Hello! Thank you for cheering me up last week when I was blue that I had to accept my destiny to leave New York City.

I am now in a hotel room in Tokyo with a mini-kitchen and a washing machine.  I flew out of JFK International Airport on the afternoon of March 24 and arrived at Haneda Airport in Tokyo on the evening of the 25th, only 6 hours before the Japanese government started requiring travelers from the United States to self-quarantine for 14 days. Although I am not officially required to self-quarantine, I decided to do it, as I had been doing in New York.


My first cooking back in Japan was pasta with tomato sauce, starting with chopping garlic. 

Last week, I wrote about friends who received items I had to leave in the city. I said see-you-again to them with air hugs.  On my departure day, I managed to see three friends.

Dr. Lee Hyun-Jun, my Korean sister

At 10 a.m., Dr. Lee Hyun-Jun, a literary scholar who was a neighbor, came to my building entrance to help me with “whatever Ayako-san needs.” She was wearing a mask and gloves, the new uniform of New Yorkers. She is a brilliant woman who studies how Koreans developed a new form of dance-art during the Japanese colonization in the early 20th century and is on one-year sabbatical from her university in Hokakido, Japan. She often helped me understand modern Korean politics and society, interpreting Korean immigrant media in New York.  She had offered to help me pack, but I couldn’t say yes because my landlady, Jane, and I had decided to keep any visitor away from the apartment door to stay 100 percent safe, just as many New Yorkers are doing.

I couldn’t believe  I was leaving. Hyun-Jun said the same. We always spoke in Japanese because her Japanese was perfect and we sometimes wanted to talk in a language not many people around us would understand.
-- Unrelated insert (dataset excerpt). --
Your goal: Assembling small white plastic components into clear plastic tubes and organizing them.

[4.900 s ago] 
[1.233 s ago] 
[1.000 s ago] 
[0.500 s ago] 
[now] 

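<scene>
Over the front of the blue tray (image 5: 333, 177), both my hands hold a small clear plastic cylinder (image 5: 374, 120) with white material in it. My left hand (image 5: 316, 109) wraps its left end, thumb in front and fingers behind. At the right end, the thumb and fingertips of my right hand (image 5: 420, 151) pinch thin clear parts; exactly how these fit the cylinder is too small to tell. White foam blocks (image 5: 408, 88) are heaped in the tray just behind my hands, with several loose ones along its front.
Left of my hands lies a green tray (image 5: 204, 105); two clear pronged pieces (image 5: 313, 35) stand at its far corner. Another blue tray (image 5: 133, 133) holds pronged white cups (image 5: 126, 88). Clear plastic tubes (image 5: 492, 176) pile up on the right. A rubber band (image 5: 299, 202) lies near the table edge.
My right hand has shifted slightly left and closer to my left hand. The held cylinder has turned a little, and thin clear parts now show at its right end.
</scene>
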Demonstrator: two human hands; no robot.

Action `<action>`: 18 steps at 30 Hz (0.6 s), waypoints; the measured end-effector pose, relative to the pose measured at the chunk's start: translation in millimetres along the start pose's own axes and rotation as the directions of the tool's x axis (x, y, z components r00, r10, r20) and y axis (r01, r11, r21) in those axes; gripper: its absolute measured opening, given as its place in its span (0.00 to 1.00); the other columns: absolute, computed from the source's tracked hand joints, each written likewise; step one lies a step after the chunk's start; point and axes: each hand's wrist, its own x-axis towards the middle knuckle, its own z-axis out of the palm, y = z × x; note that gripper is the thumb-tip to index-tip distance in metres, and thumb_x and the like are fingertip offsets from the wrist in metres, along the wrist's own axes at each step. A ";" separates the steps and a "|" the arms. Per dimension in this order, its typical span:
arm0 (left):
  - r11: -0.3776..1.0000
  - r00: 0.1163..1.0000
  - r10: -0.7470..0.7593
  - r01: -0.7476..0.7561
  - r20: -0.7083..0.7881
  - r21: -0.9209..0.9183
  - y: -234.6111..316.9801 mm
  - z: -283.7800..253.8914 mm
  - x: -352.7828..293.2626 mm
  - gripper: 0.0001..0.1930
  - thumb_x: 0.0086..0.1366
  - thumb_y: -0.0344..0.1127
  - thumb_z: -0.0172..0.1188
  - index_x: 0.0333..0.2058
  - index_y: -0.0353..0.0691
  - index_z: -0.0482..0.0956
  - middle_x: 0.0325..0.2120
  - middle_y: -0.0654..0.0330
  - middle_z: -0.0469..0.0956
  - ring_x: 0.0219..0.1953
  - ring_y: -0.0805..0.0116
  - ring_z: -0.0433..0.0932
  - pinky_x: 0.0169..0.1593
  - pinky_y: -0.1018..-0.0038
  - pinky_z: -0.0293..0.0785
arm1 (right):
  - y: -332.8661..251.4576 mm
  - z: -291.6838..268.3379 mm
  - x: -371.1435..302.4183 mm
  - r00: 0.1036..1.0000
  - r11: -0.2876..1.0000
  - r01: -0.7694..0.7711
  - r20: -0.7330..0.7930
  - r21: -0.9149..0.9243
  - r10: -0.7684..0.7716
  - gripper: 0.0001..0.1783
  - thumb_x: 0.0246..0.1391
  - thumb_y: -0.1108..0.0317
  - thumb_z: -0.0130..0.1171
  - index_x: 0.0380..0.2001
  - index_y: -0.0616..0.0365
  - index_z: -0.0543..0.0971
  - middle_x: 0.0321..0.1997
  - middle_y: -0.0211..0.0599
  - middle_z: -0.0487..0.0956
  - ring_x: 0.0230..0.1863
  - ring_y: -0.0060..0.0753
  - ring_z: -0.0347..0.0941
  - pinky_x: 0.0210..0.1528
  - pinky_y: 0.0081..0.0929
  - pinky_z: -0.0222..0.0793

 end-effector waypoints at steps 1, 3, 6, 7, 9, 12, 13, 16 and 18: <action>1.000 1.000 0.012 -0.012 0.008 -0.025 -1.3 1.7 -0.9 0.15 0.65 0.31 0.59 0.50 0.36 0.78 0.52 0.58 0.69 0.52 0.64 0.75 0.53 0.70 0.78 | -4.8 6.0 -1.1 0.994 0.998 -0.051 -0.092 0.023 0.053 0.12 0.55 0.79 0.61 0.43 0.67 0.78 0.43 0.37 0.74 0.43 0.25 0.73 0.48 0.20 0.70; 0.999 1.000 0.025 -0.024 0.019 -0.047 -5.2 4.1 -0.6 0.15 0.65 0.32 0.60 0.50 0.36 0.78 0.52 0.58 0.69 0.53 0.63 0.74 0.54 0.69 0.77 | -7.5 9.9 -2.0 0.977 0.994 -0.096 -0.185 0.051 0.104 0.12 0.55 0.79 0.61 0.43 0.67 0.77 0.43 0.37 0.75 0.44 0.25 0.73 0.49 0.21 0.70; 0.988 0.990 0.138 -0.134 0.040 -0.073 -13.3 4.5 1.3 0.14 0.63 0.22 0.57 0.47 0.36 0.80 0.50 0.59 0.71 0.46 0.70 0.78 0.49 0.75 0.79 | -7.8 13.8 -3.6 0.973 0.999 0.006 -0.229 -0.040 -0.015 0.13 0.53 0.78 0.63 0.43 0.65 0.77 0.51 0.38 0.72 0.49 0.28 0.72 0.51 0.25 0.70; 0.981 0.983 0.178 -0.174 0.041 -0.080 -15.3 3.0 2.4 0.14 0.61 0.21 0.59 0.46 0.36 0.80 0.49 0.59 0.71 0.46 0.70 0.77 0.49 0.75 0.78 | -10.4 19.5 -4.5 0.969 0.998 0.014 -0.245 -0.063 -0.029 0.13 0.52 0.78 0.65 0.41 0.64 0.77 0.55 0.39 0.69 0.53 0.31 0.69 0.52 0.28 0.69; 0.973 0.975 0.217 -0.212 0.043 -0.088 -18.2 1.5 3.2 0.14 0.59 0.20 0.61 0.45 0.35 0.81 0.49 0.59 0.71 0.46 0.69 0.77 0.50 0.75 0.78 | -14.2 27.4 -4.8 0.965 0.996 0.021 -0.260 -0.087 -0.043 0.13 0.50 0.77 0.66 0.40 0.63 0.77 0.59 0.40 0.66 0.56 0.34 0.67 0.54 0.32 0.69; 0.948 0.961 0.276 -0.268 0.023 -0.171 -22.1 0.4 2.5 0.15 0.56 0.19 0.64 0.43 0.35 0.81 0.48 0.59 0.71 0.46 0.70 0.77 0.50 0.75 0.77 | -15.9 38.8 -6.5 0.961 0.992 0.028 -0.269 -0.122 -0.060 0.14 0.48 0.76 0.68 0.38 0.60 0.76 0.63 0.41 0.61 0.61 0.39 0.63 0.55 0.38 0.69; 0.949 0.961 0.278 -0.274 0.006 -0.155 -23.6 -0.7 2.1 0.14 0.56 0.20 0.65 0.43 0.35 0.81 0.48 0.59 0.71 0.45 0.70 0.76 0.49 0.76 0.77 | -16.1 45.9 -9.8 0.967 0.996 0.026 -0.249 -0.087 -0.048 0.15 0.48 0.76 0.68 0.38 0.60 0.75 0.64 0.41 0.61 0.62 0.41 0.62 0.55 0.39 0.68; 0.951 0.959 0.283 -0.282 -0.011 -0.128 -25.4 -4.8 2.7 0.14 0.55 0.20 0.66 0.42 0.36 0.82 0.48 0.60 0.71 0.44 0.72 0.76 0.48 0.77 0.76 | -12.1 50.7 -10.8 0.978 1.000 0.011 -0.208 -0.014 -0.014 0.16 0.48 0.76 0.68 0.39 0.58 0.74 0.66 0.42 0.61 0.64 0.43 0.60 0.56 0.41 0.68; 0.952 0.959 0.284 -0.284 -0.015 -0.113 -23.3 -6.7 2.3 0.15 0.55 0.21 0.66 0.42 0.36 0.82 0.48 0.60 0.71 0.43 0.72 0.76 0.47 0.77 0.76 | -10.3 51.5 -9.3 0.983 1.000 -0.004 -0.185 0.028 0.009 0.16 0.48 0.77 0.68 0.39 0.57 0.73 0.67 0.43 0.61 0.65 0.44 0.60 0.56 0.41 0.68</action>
I am sure the doorman thought she was Japanese, as he knew I was. Hyun-Jun once said she had wondered if she should stay in New York City, as the situation was growing worse and worse. But on that day, she said she would definitely stay. “I am sad that I cannot go out much on this hard-earned sabbatical after almost 20 years of dedicating myself to study,” she said. “Yet it is better than going back early. Once I go back, the same opportunity never comes again.” I love how hard-working she is


Dr. Lee Hyun-Jun watched my luggage while I was saying see-you to my landlady.


Abu Taher, a super gentleman

It was a relay of friends. At 10:40 a.m., the hero of the day, Abu Taher arrived. What an honor to get a ride to the airport from the publisher and editor of Bangla Patrika, a 24-year-old Bengali-language paper and Time Television, a 5-year-old Bengali-language TV station! It was a beautiful day for a drive.


As Abu Taher drove me to the airport.


I asked him how the coronavirus pandemic was affecting his business. I realized in my last interviews with him that he is cool with any type of questions. He doesn’t mind what my intention is. He really faces all the questions without putting on airs.
“It is very bad,” he said. “Our company doesn’t have any other revenue stream than advertising. You saw the Bangladesh supermarket that ordered a commercial video, right? Those middle-to-small businesses are withdrawing all the ad money. Most of the Bangladesh community companies are small, and the first thing they stop is advertising.”


I asked how long he could keep paying salaries. “Probably a few weeks,” he said. He has 24 employees, which makes him a hero in the immigrant media industry. His staff members are all versatile, like reporter-director,  cameraman-editor or reporter-cameraman, and fun! He mentioned that he might have to start thinking about downsizing.  “It is going to be worse than the 2008 crisis,” he said. “That crisis didn’t affect our business much because our community was comparatively independent from  major American bank financing. This time, it is more real.”



Abu Taher's staff cameraman and a reporter shooting a commercial video for a local supermarket in Queens, on January 29th.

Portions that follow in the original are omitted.